This repository contains a neural network implementation to tackle a toy problem: correcting the swirl effect artificially introduced in images of the TensorFlow Flowers dataset.
The swirl effect is a distortion that can be introduced in a image using the swirl method from the scikit-image library. The goal of this project is to train a neural network to learn how to reverse this effect, restoring the original images.
This section describes the proposed neural network designed to correct the swirl effect.
Architecture. $~$ The network proposed here is a residual network. By considering the following recursive formula:
$$
x_{i} = x_{i-1} + r_i(x_{i-1})
$$
in which $x_0$ is the swirled input image $x$ and $r_i(x_{i-1})$ is the output of the i-th U-Net (residual), the output of the entire network is given by $\hat{y}(x) = x_{N-1} + r_N(x_{N-1})$.
Loss Function. $~$
The loss function used to train the network is a patch-based loss, that restricts the computation of the loss to the top-K patches showing the largest Mean Squared Error with respect to the ground truth. This is done to focus the training on the most problematic areas of the image, which are typically the ones with the most distortion. The patch size is set to 16x16, for a total of 64 patches per image. The loss is computed as follows:
$$
\mathcal{L}(x,y) = \frac{1}{K} \sum_{i=1}^{K} | P_i(\hat{y}(x)) - P_i(y) |^2
$$
where $x$ is the swirled image, $y$ is the ground truth image, $P_i$ denotes the $i$-th patch, and $K$ is the total number of patches considered in the loss computation.
Dataset. $~$
The images in the TensorFlow Flowers dataset have different sizes, so we resize them to a fixed size of 128x128 pixels and normalize the pixel values to the range [0, 1].
Training. $~$
The training strategy consists in reducing the number of patches considered in the loss function as the training progresses. The initial number of patches ($K$) is set to 64, and it is reduced to 16 after 5 epochs, to 8 after 80 epochs, and to 4 after 150 epochs.

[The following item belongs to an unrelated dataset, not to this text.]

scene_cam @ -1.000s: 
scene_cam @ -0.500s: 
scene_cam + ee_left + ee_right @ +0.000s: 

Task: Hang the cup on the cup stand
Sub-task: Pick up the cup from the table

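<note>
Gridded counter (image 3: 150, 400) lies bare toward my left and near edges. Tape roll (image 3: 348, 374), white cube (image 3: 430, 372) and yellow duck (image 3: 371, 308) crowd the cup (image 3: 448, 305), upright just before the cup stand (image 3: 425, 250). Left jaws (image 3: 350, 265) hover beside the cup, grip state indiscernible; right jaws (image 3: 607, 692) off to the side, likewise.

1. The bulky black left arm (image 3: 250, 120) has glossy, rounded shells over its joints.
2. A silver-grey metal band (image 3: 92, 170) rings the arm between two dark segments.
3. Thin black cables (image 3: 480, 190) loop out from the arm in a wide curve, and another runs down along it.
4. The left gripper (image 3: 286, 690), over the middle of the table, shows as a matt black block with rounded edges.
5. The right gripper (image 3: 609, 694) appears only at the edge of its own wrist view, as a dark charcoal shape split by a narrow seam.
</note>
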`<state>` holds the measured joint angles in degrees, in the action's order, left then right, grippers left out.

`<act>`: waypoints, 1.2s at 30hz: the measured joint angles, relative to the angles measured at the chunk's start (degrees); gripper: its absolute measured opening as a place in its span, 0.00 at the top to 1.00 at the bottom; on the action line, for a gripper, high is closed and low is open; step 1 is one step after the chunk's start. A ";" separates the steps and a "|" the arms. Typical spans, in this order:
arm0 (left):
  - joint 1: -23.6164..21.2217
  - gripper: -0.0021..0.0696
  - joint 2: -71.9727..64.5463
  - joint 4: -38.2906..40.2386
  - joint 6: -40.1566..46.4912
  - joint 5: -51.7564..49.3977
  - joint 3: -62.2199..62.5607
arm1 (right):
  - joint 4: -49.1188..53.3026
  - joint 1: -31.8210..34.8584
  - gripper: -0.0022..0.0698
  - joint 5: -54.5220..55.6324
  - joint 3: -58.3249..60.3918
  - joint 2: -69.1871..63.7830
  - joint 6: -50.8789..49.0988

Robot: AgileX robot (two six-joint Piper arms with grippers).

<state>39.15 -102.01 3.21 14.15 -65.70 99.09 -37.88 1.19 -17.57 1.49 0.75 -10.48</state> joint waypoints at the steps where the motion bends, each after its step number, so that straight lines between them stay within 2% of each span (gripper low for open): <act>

By starting with $K=64$ (entire image), the networks learns to reconstruct the swirled image as a whole. Five epochs are enough to achieve good reconstructions thanks to the residual architecture. After that, the number of patches is reduced so that the networks learns to transform the most distorted areas of the image, by inverting the swirl effect.
Evaluation metric. $~$
The evaluation metric used to assess the performance of the network is the following:
$$
E(\hat{y}(x),y) = \frac{MSE(\hat{y}(x),y)}{MSE(x,y)}
$$
where $MSE$ denotes the Mean Squared Error, $x$ is the swirled image, $y$ is the ground truth image, and $\hat{y}(x)$ is the output of the network. The metric ranges from 0 to 1, where 1 means that the network is able to reconstruct the swirled image perfectly, and 0 means that the network is able to invert the swirl applied to the ground truth image.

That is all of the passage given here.